■ EXERCISE GOAL ■
Write out each line of the records that has "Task" in it.

■ RECORDS FOR THIS EXERCISE ■
-- Opening Marker --

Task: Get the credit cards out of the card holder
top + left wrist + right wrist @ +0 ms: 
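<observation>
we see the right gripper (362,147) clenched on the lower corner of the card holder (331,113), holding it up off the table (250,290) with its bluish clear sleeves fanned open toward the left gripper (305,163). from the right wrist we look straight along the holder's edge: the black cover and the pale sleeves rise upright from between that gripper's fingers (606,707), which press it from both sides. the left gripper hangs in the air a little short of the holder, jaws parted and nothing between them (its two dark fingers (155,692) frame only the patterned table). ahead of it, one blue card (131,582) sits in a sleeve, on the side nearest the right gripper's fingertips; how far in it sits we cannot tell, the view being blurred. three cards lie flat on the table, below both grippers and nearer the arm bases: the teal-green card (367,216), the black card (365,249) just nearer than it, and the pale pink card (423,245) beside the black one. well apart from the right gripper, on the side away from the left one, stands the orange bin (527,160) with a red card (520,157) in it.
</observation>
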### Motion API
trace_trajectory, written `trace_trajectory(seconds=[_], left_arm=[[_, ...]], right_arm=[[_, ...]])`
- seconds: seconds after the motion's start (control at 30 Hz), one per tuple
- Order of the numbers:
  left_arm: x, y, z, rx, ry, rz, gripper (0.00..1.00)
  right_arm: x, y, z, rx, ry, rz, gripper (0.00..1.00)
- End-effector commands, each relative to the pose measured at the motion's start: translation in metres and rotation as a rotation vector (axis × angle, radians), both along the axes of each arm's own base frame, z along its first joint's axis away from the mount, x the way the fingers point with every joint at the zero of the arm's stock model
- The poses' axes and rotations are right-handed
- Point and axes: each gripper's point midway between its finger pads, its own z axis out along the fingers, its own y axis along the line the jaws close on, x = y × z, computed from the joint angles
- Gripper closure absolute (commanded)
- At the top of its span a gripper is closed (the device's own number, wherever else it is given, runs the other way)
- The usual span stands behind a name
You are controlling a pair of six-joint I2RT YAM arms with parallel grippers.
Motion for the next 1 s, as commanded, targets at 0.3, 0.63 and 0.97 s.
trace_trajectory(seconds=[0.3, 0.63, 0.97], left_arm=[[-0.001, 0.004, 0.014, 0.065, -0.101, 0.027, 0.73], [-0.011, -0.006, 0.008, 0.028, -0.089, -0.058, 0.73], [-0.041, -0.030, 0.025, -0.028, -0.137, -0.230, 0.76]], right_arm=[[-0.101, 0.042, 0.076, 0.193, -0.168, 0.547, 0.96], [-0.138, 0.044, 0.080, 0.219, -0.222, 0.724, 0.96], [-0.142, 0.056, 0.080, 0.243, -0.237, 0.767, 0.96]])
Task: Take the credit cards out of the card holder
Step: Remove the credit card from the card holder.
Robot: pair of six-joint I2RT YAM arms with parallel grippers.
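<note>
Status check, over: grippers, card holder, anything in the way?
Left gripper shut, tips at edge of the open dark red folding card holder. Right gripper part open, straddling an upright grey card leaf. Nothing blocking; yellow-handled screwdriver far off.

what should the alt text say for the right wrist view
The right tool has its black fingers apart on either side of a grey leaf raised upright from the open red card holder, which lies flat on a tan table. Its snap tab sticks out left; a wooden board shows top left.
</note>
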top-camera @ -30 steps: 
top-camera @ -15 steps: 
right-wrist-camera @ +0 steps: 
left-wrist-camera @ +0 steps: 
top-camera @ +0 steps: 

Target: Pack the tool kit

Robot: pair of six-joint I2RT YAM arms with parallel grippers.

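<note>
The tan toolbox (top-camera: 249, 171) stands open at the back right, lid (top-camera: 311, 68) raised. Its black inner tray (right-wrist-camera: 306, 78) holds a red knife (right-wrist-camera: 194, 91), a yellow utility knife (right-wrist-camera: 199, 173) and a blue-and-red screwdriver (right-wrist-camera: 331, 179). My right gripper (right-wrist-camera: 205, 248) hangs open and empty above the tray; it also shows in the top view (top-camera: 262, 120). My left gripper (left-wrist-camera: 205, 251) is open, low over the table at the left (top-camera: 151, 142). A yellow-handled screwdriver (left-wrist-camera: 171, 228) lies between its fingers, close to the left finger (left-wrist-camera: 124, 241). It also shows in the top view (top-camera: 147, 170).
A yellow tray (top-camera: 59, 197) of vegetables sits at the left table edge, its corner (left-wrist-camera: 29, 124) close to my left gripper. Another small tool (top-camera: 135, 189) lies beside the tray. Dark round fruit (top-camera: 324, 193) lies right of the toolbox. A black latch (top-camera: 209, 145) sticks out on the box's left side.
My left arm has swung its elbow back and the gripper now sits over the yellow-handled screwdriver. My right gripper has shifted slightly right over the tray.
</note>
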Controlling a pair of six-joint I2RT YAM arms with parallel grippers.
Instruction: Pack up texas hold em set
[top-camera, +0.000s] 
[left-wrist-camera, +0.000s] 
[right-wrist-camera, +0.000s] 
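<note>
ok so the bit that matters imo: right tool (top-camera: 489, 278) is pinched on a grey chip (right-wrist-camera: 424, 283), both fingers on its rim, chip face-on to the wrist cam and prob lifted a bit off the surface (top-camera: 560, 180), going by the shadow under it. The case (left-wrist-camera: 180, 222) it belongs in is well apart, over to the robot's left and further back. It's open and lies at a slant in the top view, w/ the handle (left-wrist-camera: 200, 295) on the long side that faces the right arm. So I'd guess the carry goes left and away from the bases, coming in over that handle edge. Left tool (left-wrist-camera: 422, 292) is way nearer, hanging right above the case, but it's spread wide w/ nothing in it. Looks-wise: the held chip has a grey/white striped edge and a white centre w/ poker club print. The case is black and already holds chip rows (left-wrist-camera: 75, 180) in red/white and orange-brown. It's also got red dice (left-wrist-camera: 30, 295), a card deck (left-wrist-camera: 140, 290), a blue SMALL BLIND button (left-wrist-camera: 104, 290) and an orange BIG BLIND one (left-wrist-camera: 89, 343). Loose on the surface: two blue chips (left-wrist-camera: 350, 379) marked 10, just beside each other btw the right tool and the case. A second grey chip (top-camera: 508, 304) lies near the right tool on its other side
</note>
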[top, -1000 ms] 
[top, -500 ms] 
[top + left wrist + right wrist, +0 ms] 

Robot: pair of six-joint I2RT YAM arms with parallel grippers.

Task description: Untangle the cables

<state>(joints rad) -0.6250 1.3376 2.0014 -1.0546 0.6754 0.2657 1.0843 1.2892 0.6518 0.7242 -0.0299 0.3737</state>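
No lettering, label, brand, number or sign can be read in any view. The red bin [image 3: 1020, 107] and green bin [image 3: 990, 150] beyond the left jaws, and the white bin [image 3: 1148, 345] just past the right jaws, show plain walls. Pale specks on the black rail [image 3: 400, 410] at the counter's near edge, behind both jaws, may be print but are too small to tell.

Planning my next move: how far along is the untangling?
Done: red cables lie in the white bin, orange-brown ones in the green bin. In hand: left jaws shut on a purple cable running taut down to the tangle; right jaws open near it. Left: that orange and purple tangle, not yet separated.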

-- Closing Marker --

■ EXPECTED ANSWER ■
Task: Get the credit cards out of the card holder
Task: Take the credit cards out of the card holder
Task description: Untangle the cables

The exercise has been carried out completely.